§ WORK TASK
Every line below must be reproduced exactly. Copy them all.

§ DATA SHOWN
^^^^^^^^^^^^^^^^
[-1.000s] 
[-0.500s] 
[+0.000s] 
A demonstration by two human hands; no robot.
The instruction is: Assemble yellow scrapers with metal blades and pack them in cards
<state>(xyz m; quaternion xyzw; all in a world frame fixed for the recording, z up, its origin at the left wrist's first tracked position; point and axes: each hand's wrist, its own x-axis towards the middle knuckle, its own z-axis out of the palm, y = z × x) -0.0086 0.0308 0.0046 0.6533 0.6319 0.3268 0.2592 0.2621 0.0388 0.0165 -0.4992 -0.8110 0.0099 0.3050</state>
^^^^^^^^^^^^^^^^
§ ANSWER AREA
[-1.000s] 
[-0.500s] 
[+0.000s] 
A demonstration by two human hands; no robot.
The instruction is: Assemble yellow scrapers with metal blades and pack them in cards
<state>(xyz m; quaternion xyzw; all in a world frame fixed for the recording, z up, its origin at the left wrist's first tracked position; point and axes: each hand's wrist, its own x-axis towards the middle knuckle, its own z-axis out of the palm, y = z × x) -0.0086 0.0308 0.0046 0.6533 0.6319 0.3268 0.2592 0.2621 0.0388 0.0165 -0.4992 -0.8110 0.0099 0.3050</state>

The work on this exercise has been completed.